In an economic recession, or during a time when purchasing power is lower, SRO is all the more important to focus on, Fouad says. “If you’re on a budget, you don’t have to spend $100 on Duolingo for language learning, you can just go to Youtube and learn something for free. This is the reality of the world we live in now, so app marketers need to be smarter with how their subscription stands out.”
Here are a few of the dominant SRO trends to pay attention to this year:
- User onboarding
- Paywall optimization
- User segmentation
- Predictive churn and retargeting
- Lifecycle marketing (eg. email, push notifications or SMS)
If you’re a small team, working with an app marketing agency can provide access to full-stack marketing experts who have years of experience in SRO best practices.
8. Experiment with paid UA and user-generated content
If you have a small budget to test out various UA channels, it’s worth it – especially if your marketing campaigns would perform well with user generated content (UGC). “TikTok tends to be about one-third cheaper CPI compared to Facebook, and if you’re targeting genZ or younger millennials there’s also the opportunity for UGC,” Fouad says.
App founders and marketers shouldn’t be shy to explore UGC with influencers, through models like a revenue-split based on the subscribers you acquire, Fouad says. “If you want to get a fitness app to go viral, you could find an influencer and create dynamic links through third party attribution tools to track and see the performance of each UGC ad, and do a revenue-share with the influencer.
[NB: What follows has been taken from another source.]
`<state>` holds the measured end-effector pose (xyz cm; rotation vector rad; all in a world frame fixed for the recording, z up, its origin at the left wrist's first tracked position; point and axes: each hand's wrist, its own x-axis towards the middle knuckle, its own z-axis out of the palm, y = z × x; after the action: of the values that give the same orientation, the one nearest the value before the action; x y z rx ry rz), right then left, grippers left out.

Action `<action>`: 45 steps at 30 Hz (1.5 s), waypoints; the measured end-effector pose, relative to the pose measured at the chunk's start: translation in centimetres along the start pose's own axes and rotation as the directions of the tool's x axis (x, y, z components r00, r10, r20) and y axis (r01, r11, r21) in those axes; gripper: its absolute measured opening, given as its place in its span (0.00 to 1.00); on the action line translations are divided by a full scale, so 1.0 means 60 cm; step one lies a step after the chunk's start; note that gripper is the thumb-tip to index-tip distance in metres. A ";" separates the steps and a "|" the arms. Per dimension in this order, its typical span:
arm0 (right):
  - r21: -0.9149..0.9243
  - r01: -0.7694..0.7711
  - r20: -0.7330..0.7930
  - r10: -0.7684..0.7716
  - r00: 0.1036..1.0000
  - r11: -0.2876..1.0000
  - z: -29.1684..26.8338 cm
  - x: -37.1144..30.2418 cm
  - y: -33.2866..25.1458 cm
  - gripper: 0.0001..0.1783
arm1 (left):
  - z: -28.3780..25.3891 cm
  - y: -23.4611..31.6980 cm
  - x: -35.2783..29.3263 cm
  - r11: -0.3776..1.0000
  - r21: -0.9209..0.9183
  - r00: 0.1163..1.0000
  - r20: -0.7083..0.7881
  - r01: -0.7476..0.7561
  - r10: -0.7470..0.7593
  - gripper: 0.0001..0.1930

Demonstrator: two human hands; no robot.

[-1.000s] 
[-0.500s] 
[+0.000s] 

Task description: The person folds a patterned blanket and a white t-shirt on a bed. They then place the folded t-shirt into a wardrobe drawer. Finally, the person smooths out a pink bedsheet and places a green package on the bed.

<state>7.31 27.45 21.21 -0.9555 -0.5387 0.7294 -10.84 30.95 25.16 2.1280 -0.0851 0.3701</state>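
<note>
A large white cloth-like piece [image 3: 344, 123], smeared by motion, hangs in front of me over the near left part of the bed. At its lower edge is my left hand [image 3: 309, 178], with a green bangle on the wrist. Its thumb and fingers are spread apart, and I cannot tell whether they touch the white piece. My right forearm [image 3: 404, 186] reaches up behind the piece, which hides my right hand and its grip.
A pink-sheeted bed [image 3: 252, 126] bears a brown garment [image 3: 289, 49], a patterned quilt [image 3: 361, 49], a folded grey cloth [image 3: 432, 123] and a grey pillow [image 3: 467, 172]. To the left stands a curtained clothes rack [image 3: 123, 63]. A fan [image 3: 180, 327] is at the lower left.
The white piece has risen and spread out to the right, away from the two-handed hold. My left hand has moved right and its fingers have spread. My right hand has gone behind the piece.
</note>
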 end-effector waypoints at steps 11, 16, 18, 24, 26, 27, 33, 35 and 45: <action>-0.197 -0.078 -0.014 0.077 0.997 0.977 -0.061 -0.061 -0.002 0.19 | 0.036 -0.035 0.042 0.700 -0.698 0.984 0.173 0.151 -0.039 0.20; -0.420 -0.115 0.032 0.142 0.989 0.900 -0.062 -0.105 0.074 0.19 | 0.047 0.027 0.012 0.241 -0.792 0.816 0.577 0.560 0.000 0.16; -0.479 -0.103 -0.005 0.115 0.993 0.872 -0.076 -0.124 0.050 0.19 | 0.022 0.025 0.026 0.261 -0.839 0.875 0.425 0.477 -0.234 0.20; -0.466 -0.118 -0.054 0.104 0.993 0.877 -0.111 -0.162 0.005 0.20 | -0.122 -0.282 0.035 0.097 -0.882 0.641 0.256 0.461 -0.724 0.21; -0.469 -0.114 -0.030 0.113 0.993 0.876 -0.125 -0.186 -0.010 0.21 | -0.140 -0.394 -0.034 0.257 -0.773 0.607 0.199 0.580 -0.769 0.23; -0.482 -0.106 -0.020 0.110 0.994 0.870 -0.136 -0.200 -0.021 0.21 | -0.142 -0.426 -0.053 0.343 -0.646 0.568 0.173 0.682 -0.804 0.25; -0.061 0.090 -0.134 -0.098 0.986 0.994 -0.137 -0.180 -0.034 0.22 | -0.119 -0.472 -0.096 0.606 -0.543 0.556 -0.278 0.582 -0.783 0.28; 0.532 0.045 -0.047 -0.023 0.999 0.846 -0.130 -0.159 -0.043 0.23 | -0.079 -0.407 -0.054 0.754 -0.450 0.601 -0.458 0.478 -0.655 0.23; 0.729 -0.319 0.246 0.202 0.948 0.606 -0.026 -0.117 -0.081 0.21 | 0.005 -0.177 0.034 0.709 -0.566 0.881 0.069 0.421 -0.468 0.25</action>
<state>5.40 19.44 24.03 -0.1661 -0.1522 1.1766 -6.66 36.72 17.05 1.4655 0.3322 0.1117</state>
There are a lot of young people who want to make money this way.” We dive deeper into non-traditional marketing strategies like this here.
9. Don’t be afraid to delegate and spend money to get to your next stage of growth
In my own experiences as an app founder, I’ve learned it can be difficult to step aside and let someone else take ownership of product, marketing, or operational tasks in order to grow. But not only is delegating an essential part of entrepreneurship, it forces you to think about the trajectory of your business and what’s worth investing in today to achieve an outcome 5-10 years down the road, like what Relax Melodies did.
“A lot of founders are skeptical about spending money, but there’s actually no such thing as organic and free. Everything costs money,” Fouad argues. “Even ASO is someone’s time and it’s tedious to optimize the heck out of everything. The reality is you may need to take some steps back, and figure out what are your real priorities, like your product, or partnerships, or fundraising, or whatever else matters right now in your entrepreneurial journey.”